INSTRUCTIONS FOR THE TASK - Lines with "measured": report how many there are in the listing below, giving the number and nothing else.

RECORDED INFORMATION -
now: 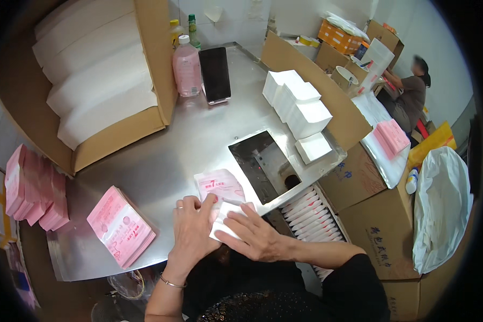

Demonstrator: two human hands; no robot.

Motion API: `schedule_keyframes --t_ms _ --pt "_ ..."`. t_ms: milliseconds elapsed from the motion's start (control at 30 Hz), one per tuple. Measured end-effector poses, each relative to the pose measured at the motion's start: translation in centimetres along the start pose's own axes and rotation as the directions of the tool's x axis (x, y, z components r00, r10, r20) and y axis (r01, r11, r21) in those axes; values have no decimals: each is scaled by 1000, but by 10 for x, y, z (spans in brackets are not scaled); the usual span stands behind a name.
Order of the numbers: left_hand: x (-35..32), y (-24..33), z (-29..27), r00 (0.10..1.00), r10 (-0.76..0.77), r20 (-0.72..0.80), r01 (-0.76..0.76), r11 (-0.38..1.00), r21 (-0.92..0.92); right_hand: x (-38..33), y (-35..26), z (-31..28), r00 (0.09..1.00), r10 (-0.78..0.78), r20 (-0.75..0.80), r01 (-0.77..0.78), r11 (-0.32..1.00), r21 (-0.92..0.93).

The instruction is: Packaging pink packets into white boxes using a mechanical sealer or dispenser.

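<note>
Pressing on a folded white tissue wad (218, 232), the right hand (258, 236) has its fingers over the top and its thumb along the near edge, clamped on it at the lower centre of the frame. The left hand (195, 228) bends over a printed pink plastic pouch (220, 184) just beside it; whether its fingertips pinch the film I cannot tell. The wad overlaps the pouch's near end, so this one pack looks part-filled and unsealed.

Left of the hands, a stack of flat pink pouches (121, 228) lies on the steel table (161, 161); more pink bundles (35, 190) stand at the left edge. Right of centre, beyond a dark rectangular opening (265, 166), white tissue blocks (300, 104) wait, and a carton (163, 59) at upper left holds long white paper rolls or folds (102, 80). Rows of white packs (311, 214) at lower right seem finished. Much material appears left.
</note>
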State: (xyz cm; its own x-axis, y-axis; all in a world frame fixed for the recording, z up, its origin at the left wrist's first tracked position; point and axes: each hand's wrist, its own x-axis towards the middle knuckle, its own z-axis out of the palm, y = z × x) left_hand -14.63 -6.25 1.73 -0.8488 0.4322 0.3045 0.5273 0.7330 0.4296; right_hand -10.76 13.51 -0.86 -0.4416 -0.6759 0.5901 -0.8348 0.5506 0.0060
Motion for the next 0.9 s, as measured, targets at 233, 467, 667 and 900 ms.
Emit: schedule_keyframes --t_ms 233,467,667,900 --pt "1 11 -12 999 35 34 -35 999 -18 29 96 64 797 565 212 -525 822 -220" --pt "-42 -8 -39 993 10 -117 -19 997 -72 -16 116 10 495 744 449 -682 653 -330" --pt "-109 -81 -95 865 -418 -276 500 756 422 -59 141 -44 570 783 -250 -739 355 -572" --pt "-65 -43 -84 920 -262 -290 296 952 80 -72 155 -43 622 724 -298 -757 459 -465"
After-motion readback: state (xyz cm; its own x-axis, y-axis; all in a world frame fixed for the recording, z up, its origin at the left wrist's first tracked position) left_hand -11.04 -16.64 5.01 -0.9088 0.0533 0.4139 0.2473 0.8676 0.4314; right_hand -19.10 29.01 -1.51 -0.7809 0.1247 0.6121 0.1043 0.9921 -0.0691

REPLY - 2